Les députés ont clôt mardi l’examen du projet de loi de financement de la sécurité sociale. Il prévoit le financement intégral des hôpitaux à l’activité médicale à compter de 2008. Une mesure en trompe-l'oeil.
Nicolas Sarkozy l’avait promis dans son discours de politique sociale, les députés se sont exécutés. Lundi, ils ont voté le financement intégral des hôpitaux à l’acte médical , à partir de 2008. la tarification à l’activité, dite « T2A », consiste pour l’Assurance maladie à rémunérer les hôpitaux à l’acte, avec une tarification pour les différentes interventions. Et non plus avec une dotation budgétaire fixe votée chaque année par le Parlement. Lors du vote du projet de loi de financement de la sécurité sociale, les parlementaires ont également fixé un « objectif de convergence » entre les tarifs des hôpitaux publics.
L’idée de la tarification à l’activité séduit beaucoup d'observateurs. « Quand on paye un hôpital à la journée, on reconnaît qu’on ne sait pas soigner le malade. Si le service est de mettre une prothèse c’est l’acte qu’il faut mesurer. Pas le fait de rester dans un lit », justifie Jean de Kervasdoué, ancien directeur des hôpitaux de Paris et aujourd’hui professeur d’économie de la santé au Cnam. Problème, son application à 100%, comme viennent de le voter les députés, est inapplicable.
« Elle revient à rendre flexible un des piliers de la tour Eiffel et pas les autres », ironise Jean de Kervasdoué. En l’occurrence celui des recettes. Ce qui entraînerait « des problèmes de gestion pour les directeurs d’hôpitaux ». Car ces derniers ont des coûts fixes, constitués à 70% de la masse salariale. Et en définitive, seuls 20 à 25% de leurs dépenses sont variables.

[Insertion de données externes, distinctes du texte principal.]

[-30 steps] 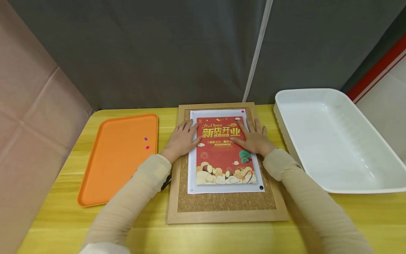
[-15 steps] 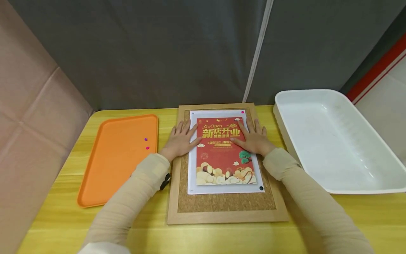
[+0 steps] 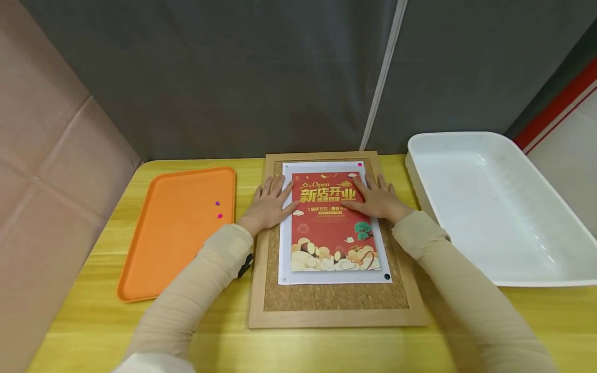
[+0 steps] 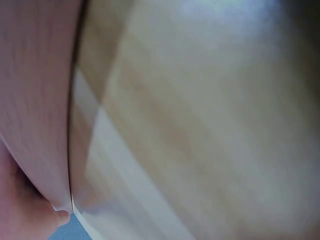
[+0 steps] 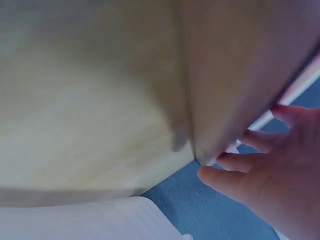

Que se passerait-il en cas de baisse importante de l’activité ? Les établissements aujourd’hui surdotés n’y survivraient pas.
C’est justement un des effets pervers de la tarification à l’activité. Si elle n’est pas suffisamment assortie d’un contrôle, elle conduit à un gonflement des actes médicaux. Ce qui est déjà le cas depuis son entrée en vigueur, même partielle. Autre problème, « celui des consultations externes et en urgence », relève Jean de Kervasdoué. La consultation externe à l’hôpital reçoit de l’assurance maladie la même somme que le médecine de ville. Or son coût est très largement supérieur. De l’ordre de 150 euros par consultation. De même, un médecin très spécialisé devrait se contenter des 30 euros de tarification. En définitive, « la T2A ne correspond pas au coût réel et à la nature du service rendu », résume Jean de Kervasdoué.
Dès lors, les services du ministère de la Santé ont mis au point un système complexe de « coefficients correcteurs » pour que les établissements continuent à recevoir les mêmes recettes qu’aujourd’hui. Au moins jusqu’en 2012, où ces coefficients correcteurs sont censés disparaître.